Я как следует вмешался в революцию девятьсот пятого года только тогда, когда после ночного обыска и легкой тюремной отсидки меня позвал к себе один ласковый жандармский ротмистр и спросил:

— Чем интересуетесь — заграницей или северными губерниями?

— Ах, — растроганно сказал я, — далеко нам до Европы, да и Север не привлекает меня суровостью своего клима…

— В данное время вас уже привлекло местное жандармское управление.

— Во всяком случае, это не влечение сердца, — откровенно сознался я, — скорее взаимное непонимание.

Он согласился и рассеянно резюмировал:

— Ну что ж. Архангельская, так Архангельская…

— Это не я сказал, — предупредил я, — это вы сказали.

— Разве? — удивился он. — Впрочем, у меня тут же написано: сроком на один год.

— Я думаю, — добросовестно рассеял я его заблуждения, — ни губерния, ни я не выиграем от нашего знакомства.

— А вот Ломоносов вышел из Архангельской губернии, — обиделся он за эту часть территории.

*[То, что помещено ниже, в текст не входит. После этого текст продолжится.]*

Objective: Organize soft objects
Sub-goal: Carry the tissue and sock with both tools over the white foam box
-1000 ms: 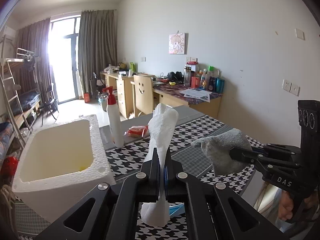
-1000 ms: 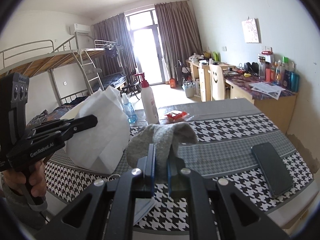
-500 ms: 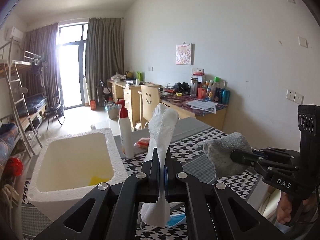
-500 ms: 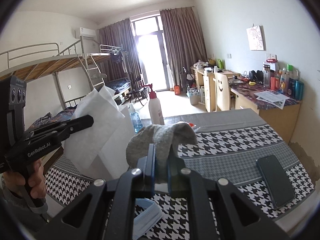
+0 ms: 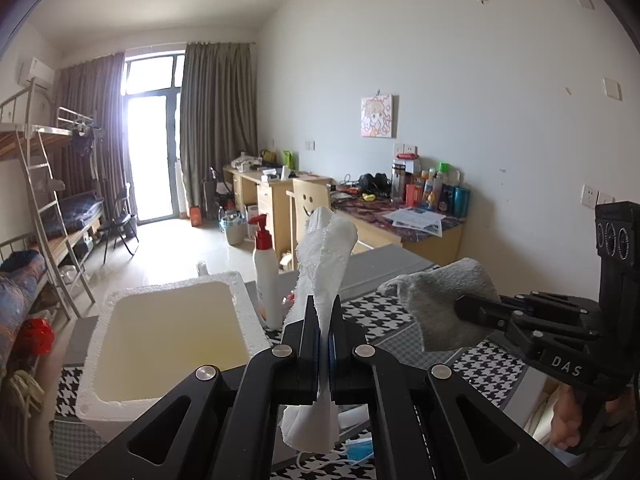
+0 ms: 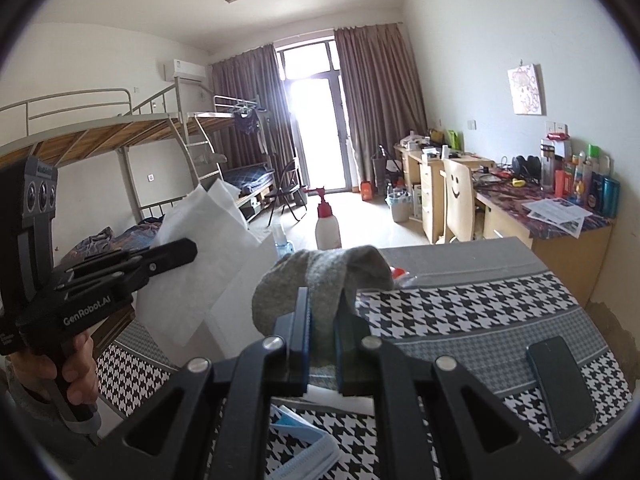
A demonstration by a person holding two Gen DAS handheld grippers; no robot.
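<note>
Left wrist view: a white foam box (image 5: 120, 384) is seen at the left, open at the top, on the houndstooth tablecloth (image 5: 376, 316).
Pump bottle (image 5: 267, 280): white with a red head, stood upright just beside the box's far right corner.
Left gripper (image 5: 325, 344): clenched on a white paper towel (image 5: 326, 256); no gap is seen between the jaws apart from the sheet.
Towel axis: long axis near vertical, upper end pointed up and slightly right, lower end hung below the jaws above a blue face mask (image 5: 360, 450) on the cloth.
Right gripper (image 5: 464, 308): seen side-on at the right, held aloft, its jaws closed on a grey sock (image 5: 440, 300).
Sock position: held above the table, apart from the towel, bunched end turned left toward the left gripper.

Right wrist view, left gripper (image 6: 188, 250): seen at the left, gripped by a hand (image 6: 78, 368), with the paper towel (image 6: 192, 272) spread as a flat sheet.
Foam box (image 6: 240, 312): partly hidden behind the sheet.
Right gripper (image 6: 322, 332): jaws clamped on the grey sock (image 6: 320, 276), which is draped over the fingertips.
Sock axis: folded in an arch, running left to right across the jaws, open cuff turned right and downward.
Face mask (image 6: 296, 436): laid flat on the cloth under the gripper.
Phone (image 6: 560, 388): dark, laid face up near the right edge of the table, well apart from the sock.
</note>
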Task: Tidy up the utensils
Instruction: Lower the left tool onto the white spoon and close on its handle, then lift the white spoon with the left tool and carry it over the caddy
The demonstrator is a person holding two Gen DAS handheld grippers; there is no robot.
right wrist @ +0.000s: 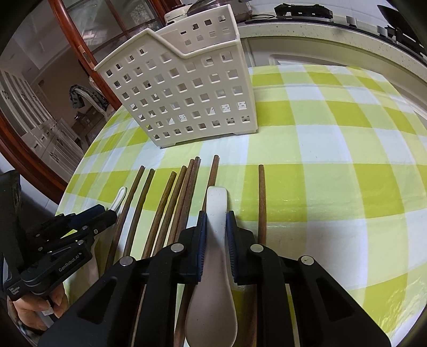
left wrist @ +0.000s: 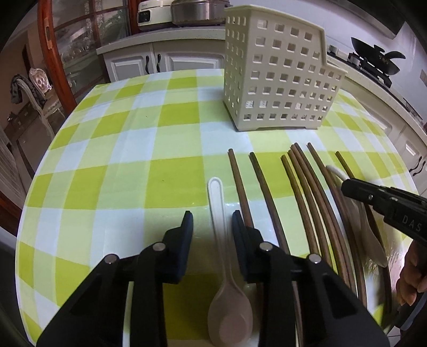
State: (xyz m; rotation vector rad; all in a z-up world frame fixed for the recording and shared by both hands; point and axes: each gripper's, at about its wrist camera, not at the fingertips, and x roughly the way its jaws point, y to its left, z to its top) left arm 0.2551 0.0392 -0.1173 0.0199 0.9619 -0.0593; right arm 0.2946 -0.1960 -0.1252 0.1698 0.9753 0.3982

— Все же я предпочел бы избрать другую карьеру.



Мы стали торговаться.

Кончили чертой Европейской России. Эту Россию жандармское управление брало себе, а мне предоставляло Азиатскую. Наблюдать оттуда дальнейший ход революции стало еще труднее.

В мартовские дни этого года я хотел возместить свои убытки и вмешаться в самую гущу событий.

— Первые три дня, — решился, — будут петь студенты… Атак как я не студент, петь не умею и не люблю, когда меня бьют, я проведу это время дома.

Через три дня я вышел на улицу и осторожно спросил кого-то на углу:

— Скажите, гражданин, они еще поют?

— Куда там, — радостно замахал он руками, — их песенка уже спета.

— А войска?

— Войска на нашей стороне.

— А вы, гражданин, какая сторона?

— Наша. Народная.

Острое беспокойство сразу заползло мне в душу — опять опоздал. Войска уже перешли.

Я быстро зашагал по улице. Около какого-то дома я остановился и встал лицом к лицу с помятым и запыхавшимся околоточным надзирателем. Так как была революция, один из нас должен был арестовать другого.

— Я, кажется, вас арестую, — робко начал он.

— А по-моему, я вас, — нерешительно вступил я в пререкание.

Быстро собравшийся третейский суд из двух солдат и одного гимназиста решил в мою пользу, хотя с некоторым ущербом для моего самолюбия.

Он взял от меня околоточного и куда-то повел.

— Скажите, кажется, это они его арестовали? — осведомился я у какого-то господина в котиковом пальто.

— Совершенно верно. По-видимому, вы быстро ориентируетесь в событиях.

— А это по всему городу так?

— Как?

— А вот что полицию арестовывают. Или, может быть, по районам: где она, а где ее.

— Везде ее.

Я опаздывал в революции, как провинциальный товарный поезд между двумя полустанками.

По пути к Невскому я обогнал какой-то эскадрон с типичными погонами на плечах и с не менее типичными лицами.

— Товарищи! — взволнованно сообщил я какой-то группе на углу. — Сюда едут конные жандармы!

— Да ну? — обрадовались те. — Вот здорово-то…

У меня пробежали по спине мурашки. Наткнуться на группу переодетых полицейских — это жутко даже во время революции. Я боком стал пробираться от них.

— Эй вы… Товарищ… Вы куда же?

— Я же вам говорю, что сюда едут жандармы…

Они переглянулись между собой и искоса посмотрели на меня.